On Sat, Oct 20, 2018 at 1:01 AM Enke Chen <enkec...@cisco.com> wrote:
> Regarding the security considerations, it seems simpler and more secure to
> just clear the "pre-coredump signal" cross execve(2), and let the new program
> decide for itself.  What do you think?

I don't have a problem with these semantics.
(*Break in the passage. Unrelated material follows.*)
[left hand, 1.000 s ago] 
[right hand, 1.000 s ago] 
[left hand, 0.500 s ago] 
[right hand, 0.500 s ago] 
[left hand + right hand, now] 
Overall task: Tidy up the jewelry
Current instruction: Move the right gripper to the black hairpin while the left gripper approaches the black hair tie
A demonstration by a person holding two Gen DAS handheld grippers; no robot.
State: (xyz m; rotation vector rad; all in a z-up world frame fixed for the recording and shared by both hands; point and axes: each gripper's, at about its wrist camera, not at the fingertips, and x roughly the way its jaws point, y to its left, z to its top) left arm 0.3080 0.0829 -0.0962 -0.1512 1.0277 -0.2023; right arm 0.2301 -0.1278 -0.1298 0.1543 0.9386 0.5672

I could imagine someone being unhappy about the theoretical race
window if they want to perform an in-place reexecution of a running
service, but I don't know whether anyone actually cares about that.

> Changes to prctl(2):
>
> DESCRIPTION
>
>        PR_SET_PREDUMP_SIG (since Linux 4.20.x)
>               This allows the calling process to receive a signal (arg2,
>               if nonzero) from a child process prior to the coredump of
>               the child process. arg2 must be SIGUSR1, or SIGUSR2, or
>               SIGCHLD, or 0 (for clear).
>
>               When SIGCHLD is specified, the signal code is set to
>               CLD_PREDUMP in such an SIGCHLD signal.
>
>               The value of the pre-coredump signal is cleared across
>               execve(2), or for the child of a fork(2).
>
>        PR_GET_PREDUMP_SIG (since Linux 4.20.x)
>               Return the current value of the pre-coredump signal for the
>               calling process, in the location pointed to by (int *) arg2.